§ **Activity**
Word for word, reproduce all of the entries shown below.
[Data for this exercise]
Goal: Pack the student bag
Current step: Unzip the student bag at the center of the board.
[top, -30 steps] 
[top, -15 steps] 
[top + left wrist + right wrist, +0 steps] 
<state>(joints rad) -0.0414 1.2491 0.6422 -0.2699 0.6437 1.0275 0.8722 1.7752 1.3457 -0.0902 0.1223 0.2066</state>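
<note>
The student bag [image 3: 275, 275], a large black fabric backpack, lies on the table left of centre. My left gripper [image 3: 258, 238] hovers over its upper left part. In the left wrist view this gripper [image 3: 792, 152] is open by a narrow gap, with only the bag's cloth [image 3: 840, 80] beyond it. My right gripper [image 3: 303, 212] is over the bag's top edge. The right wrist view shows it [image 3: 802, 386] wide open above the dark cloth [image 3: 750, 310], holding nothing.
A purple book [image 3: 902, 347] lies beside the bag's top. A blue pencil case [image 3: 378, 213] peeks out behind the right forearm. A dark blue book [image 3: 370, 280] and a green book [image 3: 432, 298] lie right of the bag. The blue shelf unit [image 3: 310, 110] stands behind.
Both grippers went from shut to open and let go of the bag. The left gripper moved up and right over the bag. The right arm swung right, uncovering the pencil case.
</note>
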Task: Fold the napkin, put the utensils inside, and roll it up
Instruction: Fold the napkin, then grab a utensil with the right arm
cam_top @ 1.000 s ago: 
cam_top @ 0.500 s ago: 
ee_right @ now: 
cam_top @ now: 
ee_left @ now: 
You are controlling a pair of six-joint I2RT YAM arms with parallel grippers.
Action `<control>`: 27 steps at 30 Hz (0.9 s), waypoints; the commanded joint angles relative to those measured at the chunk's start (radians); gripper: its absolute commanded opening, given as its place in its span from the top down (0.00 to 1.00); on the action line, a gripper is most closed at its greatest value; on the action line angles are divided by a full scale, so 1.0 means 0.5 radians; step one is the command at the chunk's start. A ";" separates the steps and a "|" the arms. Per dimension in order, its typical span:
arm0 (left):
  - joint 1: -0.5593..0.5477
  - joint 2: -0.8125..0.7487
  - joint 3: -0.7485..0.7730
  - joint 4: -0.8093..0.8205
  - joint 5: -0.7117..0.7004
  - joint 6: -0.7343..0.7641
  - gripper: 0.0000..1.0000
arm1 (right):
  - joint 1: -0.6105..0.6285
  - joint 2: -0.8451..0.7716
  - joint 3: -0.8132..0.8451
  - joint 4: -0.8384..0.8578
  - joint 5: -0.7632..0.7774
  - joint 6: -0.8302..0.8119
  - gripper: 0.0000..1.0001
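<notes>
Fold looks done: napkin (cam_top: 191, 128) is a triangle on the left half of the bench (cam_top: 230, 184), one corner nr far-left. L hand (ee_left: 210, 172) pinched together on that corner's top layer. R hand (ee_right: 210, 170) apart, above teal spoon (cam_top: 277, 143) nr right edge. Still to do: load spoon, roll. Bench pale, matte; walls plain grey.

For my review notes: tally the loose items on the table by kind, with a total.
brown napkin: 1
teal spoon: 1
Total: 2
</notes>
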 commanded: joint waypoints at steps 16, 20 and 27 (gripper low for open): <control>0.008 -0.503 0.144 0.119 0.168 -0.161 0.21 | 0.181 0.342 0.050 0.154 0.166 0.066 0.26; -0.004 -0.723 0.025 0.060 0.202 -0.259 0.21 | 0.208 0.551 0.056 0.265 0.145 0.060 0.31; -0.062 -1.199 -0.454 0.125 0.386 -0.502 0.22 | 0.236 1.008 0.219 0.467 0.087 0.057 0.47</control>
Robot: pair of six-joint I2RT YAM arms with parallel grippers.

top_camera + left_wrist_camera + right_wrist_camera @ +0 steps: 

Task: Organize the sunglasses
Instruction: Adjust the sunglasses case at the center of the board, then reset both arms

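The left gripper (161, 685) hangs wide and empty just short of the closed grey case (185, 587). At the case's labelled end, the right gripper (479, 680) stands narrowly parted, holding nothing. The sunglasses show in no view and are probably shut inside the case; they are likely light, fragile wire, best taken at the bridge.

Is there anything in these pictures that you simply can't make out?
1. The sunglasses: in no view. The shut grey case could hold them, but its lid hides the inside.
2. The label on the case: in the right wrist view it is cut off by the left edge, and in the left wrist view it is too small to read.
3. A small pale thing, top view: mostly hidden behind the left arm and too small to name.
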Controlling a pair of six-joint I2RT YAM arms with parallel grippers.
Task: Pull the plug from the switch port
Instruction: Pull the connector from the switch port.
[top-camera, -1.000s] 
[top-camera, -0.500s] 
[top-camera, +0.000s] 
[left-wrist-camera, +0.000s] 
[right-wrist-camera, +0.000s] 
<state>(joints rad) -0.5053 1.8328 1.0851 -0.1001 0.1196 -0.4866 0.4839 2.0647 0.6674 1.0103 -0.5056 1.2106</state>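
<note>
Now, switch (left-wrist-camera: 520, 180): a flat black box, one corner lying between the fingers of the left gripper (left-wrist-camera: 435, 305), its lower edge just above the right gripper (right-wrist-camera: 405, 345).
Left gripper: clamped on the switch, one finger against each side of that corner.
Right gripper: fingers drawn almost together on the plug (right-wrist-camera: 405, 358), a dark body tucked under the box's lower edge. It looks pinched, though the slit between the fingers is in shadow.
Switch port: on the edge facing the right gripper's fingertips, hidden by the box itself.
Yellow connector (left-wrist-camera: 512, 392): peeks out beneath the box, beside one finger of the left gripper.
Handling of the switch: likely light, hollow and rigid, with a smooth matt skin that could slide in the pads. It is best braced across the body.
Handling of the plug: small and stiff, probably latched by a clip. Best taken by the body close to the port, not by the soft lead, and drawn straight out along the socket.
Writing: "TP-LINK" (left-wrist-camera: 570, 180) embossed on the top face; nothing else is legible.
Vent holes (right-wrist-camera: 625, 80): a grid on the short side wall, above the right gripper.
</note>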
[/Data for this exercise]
§ **Answer below**
Goal: Pack the student bag
Current step: Unzip the student bag at the center of the board.
[top, -30 steps] 
[top, -15 steps] 
[top + left wrist + right wrist, +0 steps] 
<state>(joints rad) -0.0414 1.2491 0.6422 -0.2699 0.6437 1.0275 0.8722 1.7752 1.3457 -0.0902 0.1223 0.2066</state>
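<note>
The student bag [image 3: 275, 275], a large black fabric backpack, lies on the table left of centre. My left gripper [image 3: 258, 238] hovers over its upper left part. In the left wrist view this gripper [image 3: 792, 152] is open by a narrow gap, with only the bag's cloth [image 3: 840, 80] beyond it. My right gripper [image 3: 303, 212] is over the bag's top edge. The right wrist view shows it [image 3: 802, 386] wide open above the dark cloth [image 3: 750, 310], holding nothing.
A purple book [image 3: 902, 347] lies beside the bag's top. A blue pencil case [image 3: 378, 213] peeks out behind the right forearm. A dark blue book [image 3: 370, 280] and a green book [image 3: 432, 298] lie right of the bag. The blue shelf unit [image 3: 310, 110] stands behind.
Both grippers went from shut to open and let go of the bag. The left gripper moved up and right over the bag. The right arm swung right, uncovering the pencil case.
</note>
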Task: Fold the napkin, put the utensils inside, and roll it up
Instruction: Fold the napkin, then grab a utensil with the right arm
cam_top @ 1.000 s ago: 
cam_top @ 0.500 s ago: 
ee_right @ now: 
cam_top @ now: 
ee_left @ now: 
You are controlling a pair of six-joint I2RT YAM arms with parallel grippers.
Action `<control>`: 27 steps at 30 Hz (0.9 s), waypoints; the commanded joint angles relative to those measured at the chunk's start (radians); gripper: its absolute commanded opening, given as its place in its span from the top down (0.00 to 1.00); on the action line, a gripper is most closed at its greatest value; on the action line angles are divided by a full scale, so 1.0 means 0.5 radians; step one is the command at the chunk's start. A ";" separates the steps and a "|" the arms. Per dimension in order, its typical span:
arm0 (left):
  - joint 1: -0.5593..0.5477
  - joint 2: -0.8125..0.7487
  - joint 3: -0.7485..0.7730
  - joint 4: -0.8093..0.8205
  - joint 5: -0.7117..0.7004
  - joint 6: -0.7343..0.7641
  - gripper: 0.0000..1.0000
arm1 (right):
  - joint 1: -0.6105..0.6285
  - joint 2: -0.8451..0.7716
  - joint 3: -0.8132..0.8451
  - joint 4: -0.8384..0.8578
  - joint 5: -0.7632..0.7774
  - joint 6: -0.8302..0.8119
  - gripper: 0.0000..1.0001
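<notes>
Fold looks done: napkin (cam_top: 191, 128) is a triangle on the left half of the bench (cam_top: 230, 184), one corner nr far-left. L hand (ee_left: 210, 172) pinched together on that corner's top layer. R hand (ee_right: 210, 170) apart, above teal spoon (cam_top: 277, 143) nr right edge. Still to do: load spoon, roll. Bench pale, matte; walls plain grey.

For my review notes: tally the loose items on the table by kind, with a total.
brown napkin: 1
teal spoon: 1
Total: 2
</notes>
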 commanded: joint waypoints at steps 16, 20 and 27 (gripper low for open): <control>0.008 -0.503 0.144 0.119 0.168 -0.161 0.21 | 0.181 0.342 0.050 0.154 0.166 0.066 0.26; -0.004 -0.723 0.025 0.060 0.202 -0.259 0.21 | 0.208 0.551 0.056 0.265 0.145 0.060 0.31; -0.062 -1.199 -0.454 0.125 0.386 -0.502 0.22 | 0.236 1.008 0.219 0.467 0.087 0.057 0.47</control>
Robot: pair of six-joint I2RT YAM arms with parallel grippers.

top_camera + left_wrist_camera + right_wrist_camera @ +0 steps: 

Task: Organize the sunglasses
Instruction: Adjust the sunglasses case at the center of the board, then reset both arms

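The left gripper (161, 685) hangs wide and empty just short of the closed grey case (185, 587). At the case's labelled end, the right gripper (479, 680) stands narrowly parted, holding nothing. The sunglasses show in no view and are probably shut inside the case; they are likely light, fragile wire, best taken at the bridge.

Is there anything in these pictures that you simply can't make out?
1. The sunglasses: in no view. The shut grey case could hold them, but its lid hides the inside.
2. The label on the case: in the right wrist view it is cut off by the left edge, and in the left wrist view it is too small to read.
3. A small pale thing, top view: mostly hidden behind the left arm and too small to name.
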Controlling a pair of six-joint I2RT YAM arms with parallel grippers.
Task: Pull the plug from the switch port
Instruction: Pull the connector from the switch port.
[top-camera, -1.000s] 
[top-camera, -0.500s] 
[top-camera, +0.000s] 
[left-wrist-camera, +0.000s] 
[right-wrist-camera, +0.000s] 
<state>(joints rad) -0.5053 1.8328 1.0851 -0.1001 0.1196 -0.4866 0.4839 2.0647 0.6674 1.0103 -0.5056 1.2106</state>
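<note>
Now, switch (left-wrist-camera: 520, 180): a flat black box, one corner lying between the fingers of the left gripper (left-wrist-camera: 435, 305), its lower edge just above the right gripper (right-wrist-camera: 405, 345).
Left gripper: clamped on the switch, one finger against each side of that corner.
Right gripper: fingers drawn almost together on the plug (right-wrist-camera: 405, 358), a dark body tucked under the box's lower edge. It looks pinched, though the slit between the fingers is in shadow.
Switch port: on the edge facing the right gripper's fingertips, hidden by the box itself.
Yellow connector (left-wrist-camera: 512, 392): peeks out beneath the box, beside one finger of the left gripper.
Handling of the switch: likely light, hollow and rigid, with a smooth matt skin that could slide in the pads. It is best braced across the body.
Handling of the plug: small and stiff, probably latched by a clip. Best taken by the body close to the port, not by the soft lead, and drawn straight out along the socket.
Writing: "TP-LINK" (left-wrist-camera: 570, 180) embossed on the top face; nothing else is legible.
Vent holes (right-wrist-camera: 625, 80): a grid on the short side wall, above the right gripper.
</note>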

Nothing remains open in this exercise.